Collected data:
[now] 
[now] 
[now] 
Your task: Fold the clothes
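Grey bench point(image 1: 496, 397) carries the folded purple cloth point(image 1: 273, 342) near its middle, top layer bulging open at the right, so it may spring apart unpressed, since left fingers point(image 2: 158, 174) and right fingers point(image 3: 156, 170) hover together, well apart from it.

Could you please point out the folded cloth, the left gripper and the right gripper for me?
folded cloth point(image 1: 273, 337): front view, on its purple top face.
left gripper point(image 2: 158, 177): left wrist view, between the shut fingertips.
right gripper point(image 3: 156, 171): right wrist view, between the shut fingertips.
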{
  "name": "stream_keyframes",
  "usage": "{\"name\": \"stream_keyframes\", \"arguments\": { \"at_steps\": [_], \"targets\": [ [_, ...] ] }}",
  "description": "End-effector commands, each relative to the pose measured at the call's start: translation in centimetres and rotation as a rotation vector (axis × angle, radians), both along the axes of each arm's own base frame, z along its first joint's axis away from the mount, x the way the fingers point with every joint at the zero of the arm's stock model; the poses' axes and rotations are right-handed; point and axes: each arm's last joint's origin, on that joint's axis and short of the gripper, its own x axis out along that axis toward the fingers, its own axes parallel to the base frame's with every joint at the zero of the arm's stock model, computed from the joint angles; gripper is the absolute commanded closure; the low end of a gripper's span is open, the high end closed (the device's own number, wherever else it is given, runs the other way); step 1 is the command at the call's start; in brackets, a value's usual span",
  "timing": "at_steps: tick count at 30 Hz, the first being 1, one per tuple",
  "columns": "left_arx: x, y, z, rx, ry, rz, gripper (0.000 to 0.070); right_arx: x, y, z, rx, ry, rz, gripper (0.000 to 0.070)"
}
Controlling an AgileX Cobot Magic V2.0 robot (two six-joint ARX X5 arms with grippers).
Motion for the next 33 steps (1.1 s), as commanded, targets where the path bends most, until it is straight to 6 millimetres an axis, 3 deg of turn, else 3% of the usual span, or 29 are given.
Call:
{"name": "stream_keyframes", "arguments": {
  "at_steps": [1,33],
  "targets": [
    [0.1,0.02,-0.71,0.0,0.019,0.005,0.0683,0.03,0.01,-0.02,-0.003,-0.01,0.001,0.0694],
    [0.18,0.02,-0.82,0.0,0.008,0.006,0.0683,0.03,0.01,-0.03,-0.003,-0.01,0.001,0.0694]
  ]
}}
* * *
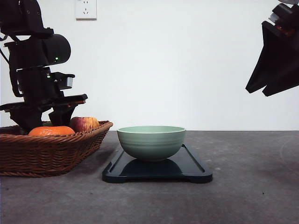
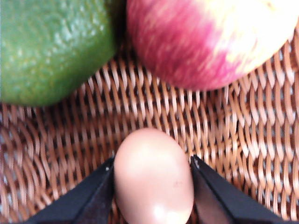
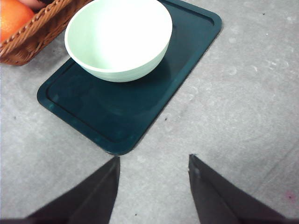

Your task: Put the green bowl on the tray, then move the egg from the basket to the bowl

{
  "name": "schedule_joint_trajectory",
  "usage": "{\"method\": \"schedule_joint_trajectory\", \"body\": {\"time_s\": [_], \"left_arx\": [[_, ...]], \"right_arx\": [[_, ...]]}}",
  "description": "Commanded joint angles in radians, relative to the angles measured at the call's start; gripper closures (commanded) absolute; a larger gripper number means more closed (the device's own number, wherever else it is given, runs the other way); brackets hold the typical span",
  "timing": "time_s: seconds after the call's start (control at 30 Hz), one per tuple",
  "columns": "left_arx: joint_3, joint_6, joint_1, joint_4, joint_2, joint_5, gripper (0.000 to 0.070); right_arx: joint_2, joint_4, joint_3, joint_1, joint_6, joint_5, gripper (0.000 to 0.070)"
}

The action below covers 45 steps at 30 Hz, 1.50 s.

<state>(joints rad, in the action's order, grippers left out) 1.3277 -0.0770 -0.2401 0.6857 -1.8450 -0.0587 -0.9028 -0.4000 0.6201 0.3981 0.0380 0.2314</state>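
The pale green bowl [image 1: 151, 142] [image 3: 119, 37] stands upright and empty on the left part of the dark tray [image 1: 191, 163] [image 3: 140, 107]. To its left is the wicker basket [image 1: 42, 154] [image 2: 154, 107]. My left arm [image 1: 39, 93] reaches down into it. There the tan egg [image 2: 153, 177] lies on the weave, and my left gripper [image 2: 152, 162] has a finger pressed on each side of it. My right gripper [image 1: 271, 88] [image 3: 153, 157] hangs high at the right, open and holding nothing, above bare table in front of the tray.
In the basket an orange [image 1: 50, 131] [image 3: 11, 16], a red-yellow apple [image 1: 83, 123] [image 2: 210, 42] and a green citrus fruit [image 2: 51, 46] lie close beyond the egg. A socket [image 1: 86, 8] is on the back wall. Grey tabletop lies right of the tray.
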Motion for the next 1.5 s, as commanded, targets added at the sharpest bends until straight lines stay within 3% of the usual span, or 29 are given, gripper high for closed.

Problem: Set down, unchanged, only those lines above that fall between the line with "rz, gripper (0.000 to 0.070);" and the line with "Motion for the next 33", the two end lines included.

The answer:
  "columns": "left_arx: x, y, z, rx, ry, rz, gripper (0.000 to 0.070); right_arx: x, y, z, rx, ry, rz, gripper (0.000 to 0.070)"
}
Controlling an AgileX Cobot Magic V2.0 robot (two six-joint ARX X5 arms with grippers).
Motion for the next 33 steps (1.1 s), as commanded, targets where the path bends most, until it is straight to 6 millimetres an axis, 3 deg of turn, else 3% of the usual span, or 29 are given.

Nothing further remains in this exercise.